Project Description

This project integrates knowledge in various areas, including:

About Dataset

This dataset contains information about the prices of houses in Bangkok. It includes several features that affect the price of a house, including location, usable area, number of bedrooms, number of bathrooms, number of floors, and other facilities. You can access the source of the data from this link: House Price in Bangkok

No. Attribute Explain Unit Type of Data
1 Title title of house - text.
2 Location location of house - text.
3 Beds No. of Bedroom room Integer
4 Baths No. of Bathroom room Integer
5 Usable area Usable area sq.m Float
6 Land area Land area sq.m Float
7 Floors No. of Floors floor Integer
8 Others column Facilities binary 0 (no) / 1 (yes)

Scope of Project

  • Web Scraping with Python: Extract house prices in Thailand and other details like area, bedrooms, bathrooms, and facilities using BeautifulSoup.
  • Data Cleaning and Transformation with Python: Drop null value and create a dataframe from the scraped data and export it to a CSV file using pandas.
  • Database Creation with R programming: Create a PostgreSQL database using R, populated with the dataframe from the CSV file.
  • Data Analysis with SQL: Query the house price data from the PostgreSQL database using SQL scripts for analysis or other purposes.
  • Data Visualization with R programming: Visualize the data using ggplot2.

Let do it!

First step : Do web scraping by using Python Programming.

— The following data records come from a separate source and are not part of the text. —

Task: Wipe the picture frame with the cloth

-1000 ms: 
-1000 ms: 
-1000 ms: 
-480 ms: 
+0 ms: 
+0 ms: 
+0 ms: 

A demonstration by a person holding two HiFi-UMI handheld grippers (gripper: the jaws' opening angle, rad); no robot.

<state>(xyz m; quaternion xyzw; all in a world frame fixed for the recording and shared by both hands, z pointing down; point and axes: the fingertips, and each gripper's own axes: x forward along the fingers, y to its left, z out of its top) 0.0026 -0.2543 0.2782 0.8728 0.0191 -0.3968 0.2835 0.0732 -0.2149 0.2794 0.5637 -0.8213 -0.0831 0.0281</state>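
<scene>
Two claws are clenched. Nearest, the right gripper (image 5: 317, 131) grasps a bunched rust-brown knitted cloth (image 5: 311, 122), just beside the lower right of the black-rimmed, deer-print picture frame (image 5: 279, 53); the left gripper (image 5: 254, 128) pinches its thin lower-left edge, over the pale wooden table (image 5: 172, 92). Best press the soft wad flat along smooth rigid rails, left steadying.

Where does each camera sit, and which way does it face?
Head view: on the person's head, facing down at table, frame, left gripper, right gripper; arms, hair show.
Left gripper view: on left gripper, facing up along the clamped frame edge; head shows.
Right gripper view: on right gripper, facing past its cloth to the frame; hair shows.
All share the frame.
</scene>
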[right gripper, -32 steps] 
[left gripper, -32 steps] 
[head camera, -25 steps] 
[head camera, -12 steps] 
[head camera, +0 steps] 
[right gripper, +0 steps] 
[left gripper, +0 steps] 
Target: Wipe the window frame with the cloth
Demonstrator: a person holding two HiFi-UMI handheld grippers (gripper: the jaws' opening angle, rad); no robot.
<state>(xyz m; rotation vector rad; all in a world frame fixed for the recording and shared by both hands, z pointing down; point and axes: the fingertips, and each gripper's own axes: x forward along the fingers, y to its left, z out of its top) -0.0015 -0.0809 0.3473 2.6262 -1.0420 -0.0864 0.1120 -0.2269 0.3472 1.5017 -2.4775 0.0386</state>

  1. Enabled Python Engine to use package of python follow by path.
library(reticulate)
## Warning: package 'reticulate' was built under R version 4.3.1
use_python("/Library/Frameworks/Python.framework/Versions/3.11/bin/python3")
  1. Import library to do Web Scraping and others that related.
  • urlopen : To work with URLs.
  • BeautifulSoup : To do Web Scraping.
  • requests : To allows you to fetch web pages and extract HTML content.
  • re : To use regular expression.
from urllib.request import Request, urlopen
from bs4 import BeautifulSoup
import re
import requests
  1. Declare a variable named “url_main” to store the url of first page on website that you would like to access and variable named “url_total” to store the total quantity of page on website that you would like to do web scraping.
url_main = "https://www.thailand-property.com/houses-for-sale/bangkok"
url_total = 10
  1. Do web scraping as follows:
  • Create list to collect all detail of data. (Title, Location, Bedroom, Bathroom, Usable area, Land area, and other facilities)
  • Use for loop to extract all detail of data and storage in list that are created.
title_list = []
location_list = []
price_list = []
beds_list = []
baths_list = []
usable_area_list = []
land_area_list = []
floors_list = []
facilities_list = []

for page in range(1, url_total+1):
    if page == 1:
        url_page = url_main
    else:
        url_page = f"{url_main}?page={page}"

    req_page = Request(url_page, headers={'User-Agent': 'Mozilla/5.0'})
    webpage = urlopen(req_page).read()

    soup = BeautifulSoup(webpage, 'html.parser')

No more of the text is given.